Otomobil sayısı sadece bin 490' dı.
Sadece dört şehirde özel otomobil vardı.
Kadın, insan değildi.
Eşit eğitim hakkı yoktu, meslek edinme hakkı yoktu,
boşanma hakkı yoktu, velayet hakkı yoktu, kendisine
miras kalan mallar üzerinde bile tasarruf hakkı yoktu,
seçme hakkı yoktu, seçilme hakkı yoktu, doğum izni
yoktu, çalışma hayatında eşit hakkı yoktu, eşit işe eşit ücret hakkı yoktu, kürtaj hakkı yoktu, gebeliği önleme hakkı yoktu, kızlık soyadını kullanma hakkı yoktu.

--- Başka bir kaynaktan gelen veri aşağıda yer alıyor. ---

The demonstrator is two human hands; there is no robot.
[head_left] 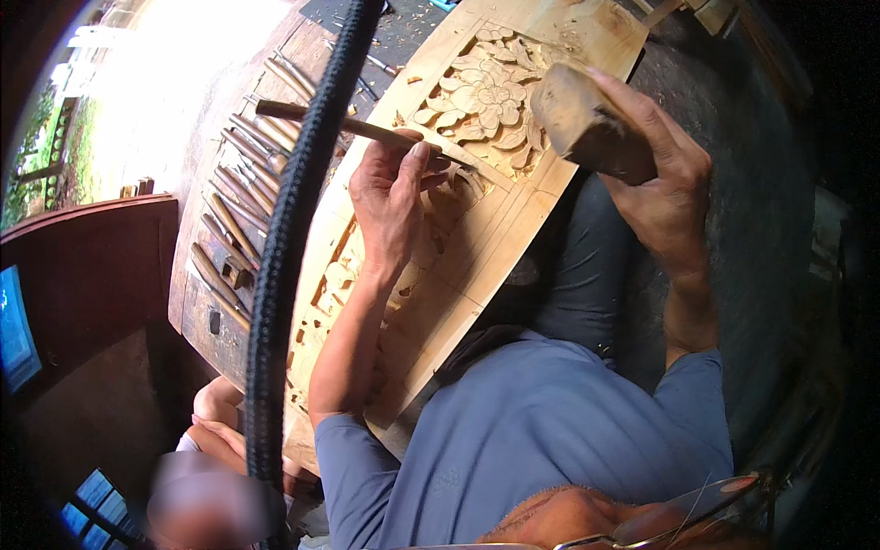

Tiyatro yok, müzik yok, resim yok, heykel yok, spor yoktu.
Arkeolojik eserler yurtdışına kaçırılmıştı.
Kimisi alaturka saat'i kullanıyor, güneşin battiğı anı
12.00 kabul ediyordu. Kimisi zevalli saat'i kullanıyor,
güneşin en tepede olduğu anı 12.00 kabul ediyordu. Kimisi güneş batarken gurubi saat'i esas alıyordu. Kimisi güneşin tamamen battığı ezani saat'i esas alıyordu.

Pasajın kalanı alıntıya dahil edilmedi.